作者
Yan-Ran Joyce Wang,Kai Yang,Yi Wen,Pengcheng Wang,Yuepeng Hu,Yongfan Lai,Yufeng Wang,Kankan Zhao,Siyi Tang,Angela Zhang,Huayi Zhan,Minjie Lu,Xiuyu Chen,Shujuan Yang,Zhixiang Dong,Yining Wang,Hui Liu,Lei Zhao,Lu Huang,Yunling Li,Lian‐Ming Wu,Zixian Chen,Yi Luo,Dongbo Liu,Pengbo Zhao,Keldon K. Lin,Joseph C. Wu,Shihua Zhao
摘要
Cardiac magnetic resonance imaging (CMR) is the gold standard for cardiac function assessment and plays a crucial role in diagnosing cardiovascular disease (CVD). However, its widespread application has been limited by the heavy resource burden of CMR interpretation. Here, to address this challenge, we developed and validated computerized CMR interpretation for screening and diagnosis of 11 types of CVD in 9,719 patients.

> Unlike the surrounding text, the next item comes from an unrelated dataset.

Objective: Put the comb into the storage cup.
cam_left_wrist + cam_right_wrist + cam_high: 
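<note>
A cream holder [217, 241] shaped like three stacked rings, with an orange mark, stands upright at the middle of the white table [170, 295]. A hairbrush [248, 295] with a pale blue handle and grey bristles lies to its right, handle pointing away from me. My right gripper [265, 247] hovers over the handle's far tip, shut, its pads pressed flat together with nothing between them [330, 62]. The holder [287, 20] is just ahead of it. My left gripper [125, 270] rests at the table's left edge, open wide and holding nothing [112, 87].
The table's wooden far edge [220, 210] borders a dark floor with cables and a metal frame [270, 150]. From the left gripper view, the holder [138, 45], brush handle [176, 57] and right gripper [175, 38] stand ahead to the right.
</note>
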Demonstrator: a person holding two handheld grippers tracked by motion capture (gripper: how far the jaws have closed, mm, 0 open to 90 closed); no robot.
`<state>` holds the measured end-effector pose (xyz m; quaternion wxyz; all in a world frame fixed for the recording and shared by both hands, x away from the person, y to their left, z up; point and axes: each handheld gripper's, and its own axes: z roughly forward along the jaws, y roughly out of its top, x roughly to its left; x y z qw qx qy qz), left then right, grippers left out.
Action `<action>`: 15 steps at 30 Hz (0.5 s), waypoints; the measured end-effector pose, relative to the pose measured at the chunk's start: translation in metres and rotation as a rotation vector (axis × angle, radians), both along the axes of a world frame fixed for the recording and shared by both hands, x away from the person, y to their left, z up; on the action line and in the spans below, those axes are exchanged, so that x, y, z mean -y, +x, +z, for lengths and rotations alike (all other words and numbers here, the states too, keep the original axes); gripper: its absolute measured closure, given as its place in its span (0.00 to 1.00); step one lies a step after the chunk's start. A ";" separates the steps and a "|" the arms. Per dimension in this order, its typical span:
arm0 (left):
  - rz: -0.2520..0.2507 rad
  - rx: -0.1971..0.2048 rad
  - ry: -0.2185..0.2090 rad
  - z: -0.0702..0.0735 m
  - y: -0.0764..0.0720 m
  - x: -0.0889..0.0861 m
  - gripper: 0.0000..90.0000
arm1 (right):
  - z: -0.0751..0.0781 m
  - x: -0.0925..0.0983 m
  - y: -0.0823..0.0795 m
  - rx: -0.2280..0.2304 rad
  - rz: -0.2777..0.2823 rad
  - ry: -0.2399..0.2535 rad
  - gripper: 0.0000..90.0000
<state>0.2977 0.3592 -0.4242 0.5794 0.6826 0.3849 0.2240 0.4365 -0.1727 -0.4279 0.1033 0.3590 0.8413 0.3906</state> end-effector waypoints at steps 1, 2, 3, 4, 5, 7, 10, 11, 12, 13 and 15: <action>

We propose a two-stage paradigm consisting of noninvasive cine-based CVD screening followed by cine and late gadolinium enhancement-based diagnosis. The screening and diagnostic models achieved high performance (area under the curve of 0.988 ± 0.3% and 0.991 ± 0.0%, respectively) in both internal and external datasets. Furthermore, the diagnostic model outperformed cardiologists in diagnosing pulmonary arterial hypertension, demonstrating the ability of artificial intelligence-enabled CMR to detect previously unidentified CMR features. This proof-of-concept study holds the potential to substantially advance the efficiency and scalability of CMR interpretation, thereby improving CVD screening and diagnosis.